貴族の家の祝宴で、オペラ「アリアドネ」が初演された後、舞踏家ツェルビネッタに余興の踊りをしてもらうことになっている。作曲家・プリマドンナを始めとするオペラ派は「アリアドネというオペラは感動的なストーリーで、余興とは違う」と言うが、ツェルビネッタや舞踏教師たちは「観客はオペラのストーリーに退屈してしまうだろう。我々はその口直しをしなくてはならない」と言い、どちらを優先にするべきか言い争っている。しかし、上演が迫っているので、双方ともどたばたしている。

家令がオペラと余興を同時に上演するように、という主人からの伝言を言う。作曲家は反対するが、ツェルビネッタのくどき文句で前向きになる。すぐに騙されていたことに気付くが、幕が開こうとしている。

1幕

恋人に無人島に置き去りにされてしまった王女アリアドネは自分の運命を悲しみ、死の世界に憧れている。コメディアンの男たちを連れたツェルビネッタが慰めようとしているが、アリアドネに無視されている。ツェルビネッタは仲間たちを去らせた後、自分の人生と愛について語って聞かせるが、それでも、アリアドネは取り合わない。ツェルビネッタが去ると、島に船に乗った神のバッカスがやってくる。彼を死の神だと思ったアリアドネが近づくと、彼女の苦悩は消えてしまい、新しい愛が生まれる。ツェルビネッタは自分たちの負けを認める。バッカスとアリアドネは島から去っていく。

 

 

 

「アリアドネ」というのはギリシャ神話でも扱われていて、人間の英雄とかけおちした王女アリアドネが島に置き去りにされるが、その島を訪れたバッカスと結婚するというストーリーです。バロックオペラでも扱われているものがいくつかあります。

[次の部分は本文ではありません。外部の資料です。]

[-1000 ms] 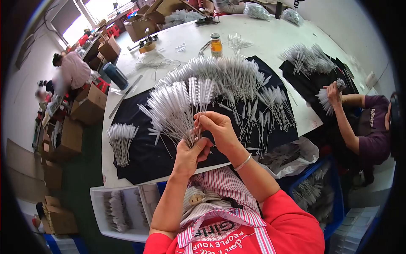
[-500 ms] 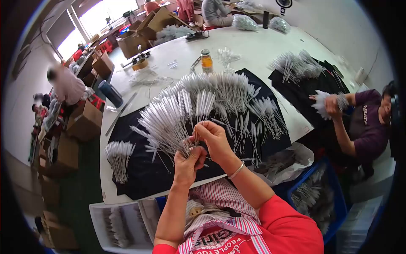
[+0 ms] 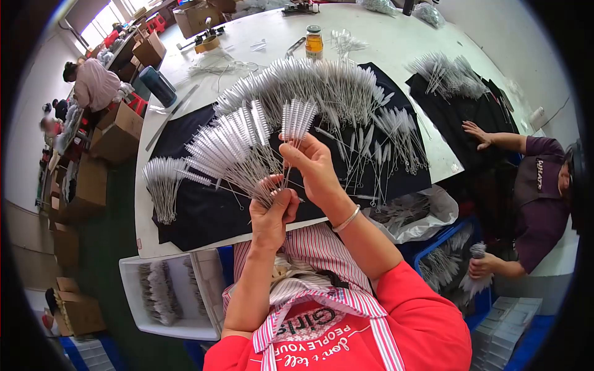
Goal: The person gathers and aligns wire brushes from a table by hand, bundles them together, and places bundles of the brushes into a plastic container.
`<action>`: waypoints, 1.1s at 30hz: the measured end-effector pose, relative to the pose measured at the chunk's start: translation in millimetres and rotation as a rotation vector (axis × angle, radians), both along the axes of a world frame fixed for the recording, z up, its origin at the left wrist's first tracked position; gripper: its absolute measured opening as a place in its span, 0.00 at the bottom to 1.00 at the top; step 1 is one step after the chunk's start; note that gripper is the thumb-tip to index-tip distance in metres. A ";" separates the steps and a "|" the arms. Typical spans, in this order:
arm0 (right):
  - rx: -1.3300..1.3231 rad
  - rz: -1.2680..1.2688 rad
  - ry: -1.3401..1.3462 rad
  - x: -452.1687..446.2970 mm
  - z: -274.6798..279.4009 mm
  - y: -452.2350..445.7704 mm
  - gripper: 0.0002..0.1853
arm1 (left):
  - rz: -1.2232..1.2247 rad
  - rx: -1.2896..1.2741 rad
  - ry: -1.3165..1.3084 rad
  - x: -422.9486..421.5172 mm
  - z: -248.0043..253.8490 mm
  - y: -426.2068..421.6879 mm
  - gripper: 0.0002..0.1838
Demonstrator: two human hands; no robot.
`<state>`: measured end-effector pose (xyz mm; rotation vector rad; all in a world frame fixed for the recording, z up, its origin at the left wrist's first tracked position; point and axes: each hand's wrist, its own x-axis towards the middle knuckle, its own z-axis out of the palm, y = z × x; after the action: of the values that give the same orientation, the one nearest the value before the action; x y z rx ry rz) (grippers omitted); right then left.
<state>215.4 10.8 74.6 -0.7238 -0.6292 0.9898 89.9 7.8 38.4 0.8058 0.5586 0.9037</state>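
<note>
White-bristled wire brushes [image 3: 229,145] spread in a wide fan above our left hand [image 3: 272,216], over the near part of the dark navy cloth that covers much of our side of the desk. The fingers of our left hand are closed around their thin metal stems near the lower ends, bristles pointing up and away from us. Our right hand [image 3: 314,167], with a silver bangle [image 3: 348,219] at the wrist, grips a smaller upright bunch of the same brushes [image 3: 298,117] just to the right of the fan, its fingers closed on the stems right below the bristles. Beyond both hands, a long curved heap of white brushes [image 3: 303,83] lies across the dark navy cloth [image 3: 204,226]; a small sheaf of brushes [image 3: 162,185] lies at the left, and looser brushes [image 3: 402,136] are scattered at the right. Past the cloth, on the white desk [image 3: 263,28], we see a glass jar with amber contents [image 3: 314,44], a roll of tan tape [image 3: 207,44] and, at the left edge, a dark blue cylindrical bottle [image 3: 158,86] near a long metal strip [image 3: 173,117]. Below the desk edge are a white box holding brushes [image 3: 173,297] at our left and a whitish plastic bag [image 3: 427,216] at our right. Farther right, a person in a purple top [image 3: 544,204] rests one hand on a black cloth and grips a bunch of brushes in the other.
</note>
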 end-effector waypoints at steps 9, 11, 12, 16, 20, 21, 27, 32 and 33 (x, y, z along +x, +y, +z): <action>0.086 -0.451 -0.255 50.0 36.5 19.9 0.19 | 0.053 0.143 0.103 -7.0 -6.2 -0.6 0.16; 0.124 -0.789 -1.002 66.4 65.5 18.3 0.21 | 0.029 0.143 0.092 -8.8 -5.3 -1.8 0.16; 0.116 -0.788 -1.002 66.6 73.3 15.7 0.21 | 0.025 0.136 0.095 -9.3 -5.1 -2.5 0.16; -0.147 -0.247 -2.021 54.2 93.6 15.3 0.15 | -0.013 0.146 0.169 -8.6 -2.4 -3.4 0.15; -0.258 0.308 -2.143 59.8 89.2 34.9 0.11 | -0.007 0.116 0.186 -8.1 -0.2 -4.1 0.15; -0.335 0.250 -2.087 60.8 93.8 36.3 0.10 | -0.010 0.113 0.178 -8.5 -0.4 -4.0 0.15; -0.268 -0.244 -1.911 92.2 90.6 34.5 0.16 | -0.021 0.092 0.147 -11.9 -2.8 -3.7 0.16; -0.053 -0.853 -1.679 114.9 60.7 20.3 0.30 | -0.001 0.097 0.138 -12.0 -9.6 -2.0 0.17; -0.198 -0.716 -1.518 112.7 54.1 11.7 0.34 | 0.014 0.090 0.129 -11.4 -9.8 -1.3 0.17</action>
<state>328.1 22.4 128.7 -1.7143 -1.4090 -0.3498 78.5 6.4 28.6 0.9476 0.6396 0.8990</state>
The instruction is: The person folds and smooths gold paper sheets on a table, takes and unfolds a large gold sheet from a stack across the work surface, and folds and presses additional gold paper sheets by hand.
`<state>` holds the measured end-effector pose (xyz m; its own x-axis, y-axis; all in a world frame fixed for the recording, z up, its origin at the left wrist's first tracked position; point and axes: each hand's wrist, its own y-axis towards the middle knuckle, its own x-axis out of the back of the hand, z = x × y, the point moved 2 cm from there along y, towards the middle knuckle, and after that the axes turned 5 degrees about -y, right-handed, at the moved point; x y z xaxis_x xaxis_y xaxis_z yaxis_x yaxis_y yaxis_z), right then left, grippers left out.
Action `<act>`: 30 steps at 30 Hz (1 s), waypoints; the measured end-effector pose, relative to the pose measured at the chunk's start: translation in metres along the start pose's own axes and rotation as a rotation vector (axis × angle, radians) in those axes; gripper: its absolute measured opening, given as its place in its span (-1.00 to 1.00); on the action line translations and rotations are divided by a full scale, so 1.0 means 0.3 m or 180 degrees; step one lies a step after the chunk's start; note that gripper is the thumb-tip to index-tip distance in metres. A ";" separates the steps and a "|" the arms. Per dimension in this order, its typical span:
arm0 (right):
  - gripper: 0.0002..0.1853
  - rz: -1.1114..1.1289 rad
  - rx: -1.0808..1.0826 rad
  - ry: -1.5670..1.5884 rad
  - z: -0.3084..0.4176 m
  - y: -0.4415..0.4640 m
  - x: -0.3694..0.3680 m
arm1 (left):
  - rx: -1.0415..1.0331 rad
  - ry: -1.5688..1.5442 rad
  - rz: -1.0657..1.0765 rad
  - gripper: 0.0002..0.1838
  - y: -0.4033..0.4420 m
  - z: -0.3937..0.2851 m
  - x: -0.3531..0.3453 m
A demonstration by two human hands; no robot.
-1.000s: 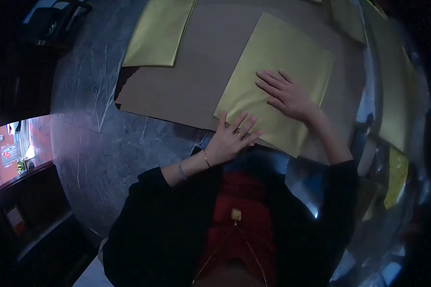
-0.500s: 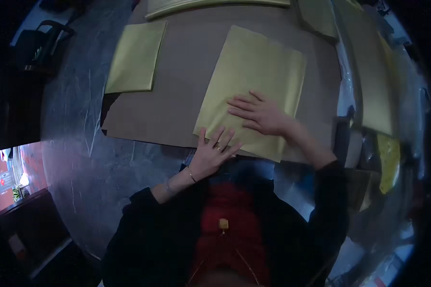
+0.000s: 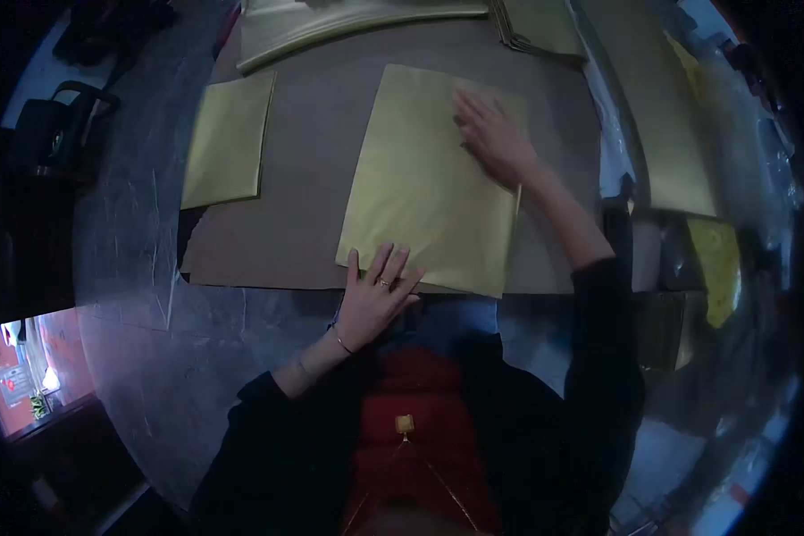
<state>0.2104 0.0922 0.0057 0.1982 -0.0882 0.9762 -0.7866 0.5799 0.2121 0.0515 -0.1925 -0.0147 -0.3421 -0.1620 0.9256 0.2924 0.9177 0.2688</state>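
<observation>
A large yellow sheet (image 3: 420,170) lies flat on the brown cardboard (image 3: 313,152), reaching its near edge. My left hand (image 3: 375,299), with a ring and a bracelet, rests its spread fingertips on the sheet's near left corner. Near the sheet's upper right part, my right hand (image 3: 493,134) lies palm down, slightly blurred, fingers stretched out. Whether the sheet is one layer or several I cannot tell. Neither hand grips anything.
A smaller yellow piece (image 3: 228,138) lies at the cardboard's left. Beyond are a folded yellow sheet (image 3: 357,22) and a yellow stack (image 3: 540,27). Long yellow material (image 3: 657,116) and a bright yellow piece (image 3: 716,272) are at the right. A black chair-like object (image 3: 49,129) stands far left.
My right hand has slid away from me up the sheet toward its far right part. My left hand stays at the near corner. The whole view has shifted, showing more of the far side.
</observation>
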 end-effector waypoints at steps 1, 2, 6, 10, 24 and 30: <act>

もしも、序幕でのドタバタ劇や、ツェルビネッタを始めとする喜劇組がなければ、このオペラは大変退屈なオペラとして忘れ去られてしまうでしょう。舞踏教師やツェルビネッタたちが「初演されるオペラに観客達は退屈するだろう」というのは当たっていると思います。

気になるのは、このオペラを上演した後のスタッフ達の反応ですよね。しかし、あえて序幕と対になる終幕というのを作らなかった理由があったのだと思います。私の勝手な憶測ですが、オペラはあくまでナマモノであるということ。本当はヘタクソな上演だったのに、終幕で作曲家たちが「ああ、成功した」とか、逆にすばらしかったのに「失敗だ」なんて言っているなんて野暮ですもの。

喜劇舞踏組が自分の負けを見とめてしまうのですが、本当の聞かせどころが、ツェルビネッタのアリアなのです。悲劇オペラ組の前半は、アリアドネのクライ場面とエコーの美しいけど印象も薄い三重唱で、後半は、バッカスとの感動シーンですが、これもちょっと正統的なオペラとしては退屈かも。かえって、喜劇舞踏組が引きたてているから、メリハリがあるのですが、ツェルビネッタたちの方が目立ってしまうこともよくあります。